Note: Multilingual data is present in the pretraining corpus of the language model and most probably in the multimodal training.
Parameters
All models are trained for 1 epoch on the train set. Unless otherwise specified, we train models in bfloat16
format. We use low - rank adapters (LoRA) with alpha = 32
and r = 32
on the transformer layers from the language model, as well as the final randomly initialized projection layer. We use a paged_adamw_8bit
optimizer. The training is conducted on an 8 - GPU setup with data parallelism, a learning rate of 5e - 5 with linear decay and 2.5% warmup steps, and a batch size of 32.
🔧 Technical Details
- Model Architecture: Based on Vision Language Models (VLMs), it extends Qwen2.5-VL-3B and generates ColBERT-style multi-vector representations of text and images.
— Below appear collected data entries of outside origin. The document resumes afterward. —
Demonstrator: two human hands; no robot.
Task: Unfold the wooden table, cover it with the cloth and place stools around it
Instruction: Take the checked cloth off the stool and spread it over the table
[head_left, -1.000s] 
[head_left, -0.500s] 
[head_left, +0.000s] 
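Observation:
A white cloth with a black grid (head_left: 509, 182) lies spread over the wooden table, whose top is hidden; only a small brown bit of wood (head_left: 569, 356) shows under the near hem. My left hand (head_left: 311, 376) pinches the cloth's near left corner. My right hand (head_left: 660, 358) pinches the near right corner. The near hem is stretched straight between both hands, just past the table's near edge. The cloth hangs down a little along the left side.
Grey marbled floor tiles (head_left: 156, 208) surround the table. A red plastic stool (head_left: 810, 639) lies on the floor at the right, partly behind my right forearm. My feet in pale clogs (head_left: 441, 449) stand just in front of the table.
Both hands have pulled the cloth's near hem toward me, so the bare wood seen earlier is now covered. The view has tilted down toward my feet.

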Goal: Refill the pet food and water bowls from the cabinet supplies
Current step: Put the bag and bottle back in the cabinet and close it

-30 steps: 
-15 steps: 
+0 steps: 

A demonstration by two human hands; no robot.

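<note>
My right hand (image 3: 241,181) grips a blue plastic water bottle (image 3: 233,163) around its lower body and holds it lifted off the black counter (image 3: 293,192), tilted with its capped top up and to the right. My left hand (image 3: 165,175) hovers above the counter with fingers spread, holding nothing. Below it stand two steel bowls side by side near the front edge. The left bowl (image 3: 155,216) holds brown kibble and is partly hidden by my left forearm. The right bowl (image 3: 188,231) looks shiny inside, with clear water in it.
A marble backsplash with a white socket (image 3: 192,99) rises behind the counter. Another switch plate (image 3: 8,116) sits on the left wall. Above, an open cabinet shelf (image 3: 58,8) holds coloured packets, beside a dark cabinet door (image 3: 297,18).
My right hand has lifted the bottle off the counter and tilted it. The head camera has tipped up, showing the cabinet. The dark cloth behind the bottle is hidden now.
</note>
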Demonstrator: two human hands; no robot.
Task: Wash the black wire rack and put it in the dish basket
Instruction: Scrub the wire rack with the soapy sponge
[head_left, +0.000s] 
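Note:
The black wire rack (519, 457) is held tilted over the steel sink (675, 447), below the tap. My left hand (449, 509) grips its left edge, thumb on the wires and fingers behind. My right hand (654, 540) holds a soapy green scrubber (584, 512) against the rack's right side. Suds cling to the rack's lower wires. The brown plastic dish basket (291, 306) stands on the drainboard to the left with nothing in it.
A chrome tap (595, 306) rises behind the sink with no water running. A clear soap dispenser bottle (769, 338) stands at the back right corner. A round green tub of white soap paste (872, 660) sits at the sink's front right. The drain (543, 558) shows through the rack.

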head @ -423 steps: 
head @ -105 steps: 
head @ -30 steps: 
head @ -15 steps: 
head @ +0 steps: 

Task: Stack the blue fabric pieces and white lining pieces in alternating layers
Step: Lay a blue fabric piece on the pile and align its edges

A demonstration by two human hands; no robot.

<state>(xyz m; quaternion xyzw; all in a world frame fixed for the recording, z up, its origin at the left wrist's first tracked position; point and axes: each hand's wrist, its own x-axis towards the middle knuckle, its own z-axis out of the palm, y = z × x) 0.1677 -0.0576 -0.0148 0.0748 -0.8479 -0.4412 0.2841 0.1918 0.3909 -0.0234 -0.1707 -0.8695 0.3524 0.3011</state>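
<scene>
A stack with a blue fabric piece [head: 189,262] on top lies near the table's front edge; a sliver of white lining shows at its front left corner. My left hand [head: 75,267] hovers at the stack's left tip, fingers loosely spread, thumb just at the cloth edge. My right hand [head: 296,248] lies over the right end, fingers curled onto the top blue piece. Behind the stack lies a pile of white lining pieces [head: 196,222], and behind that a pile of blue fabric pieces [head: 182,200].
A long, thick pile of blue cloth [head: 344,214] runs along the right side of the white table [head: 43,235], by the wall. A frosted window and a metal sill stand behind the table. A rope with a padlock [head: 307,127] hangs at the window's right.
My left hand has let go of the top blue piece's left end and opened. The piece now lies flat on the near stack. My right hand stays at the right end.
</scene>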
- Input Handling: Accepts dynamic image resolutions without resizing, with a maximum resolution set to create at most 768 image patches.
📄 License
ColQwen2.5's vision language backbone model (Qwen2.5-VL) is under the Qwen RESEARCH LICENSE AGREEMENT
license. The adapters attached to the model are under the MIT license.
Contact
- Manuel Faysse: manuel.faysse@illuin.tech
- Hugues Sibille: hugues.sibille@illuin.tech
- Tony Wu: tony.wu@illuin.tech
Citation
If you use any datasets or models from this organization in your research, please cite the original dataset as follows:
@misc{faysse2024colpaliefficientdocumentretrieval,
title={ColPali: Efficient Document Retrieval with Vision Language Models},
author={Manuel Faysse and Hugues Sibille and Tony Wu and Bilel Omrani and Gautier Viaud and Céline Hudelot and Pierre Colombo},
year={2024},
eprint={2407.01449},
archivePrefix={arXiv},
primaryClass={cs.IR},
url={https://arxiv.org/abs/2407.01449},
}
Limitations
⚠️ Important Note
- Focus: The model primarily focuses on PDF - type documents and high - resources languages, which may limit its generalization to other document types or less represented languages.
- Support: The model relies on multi - vector retrieval derived from the ColBERT late interaction mechanism. This may require engineering efforts to adapt it to widely used vector retrieval frameworks that lack native multi - vector support.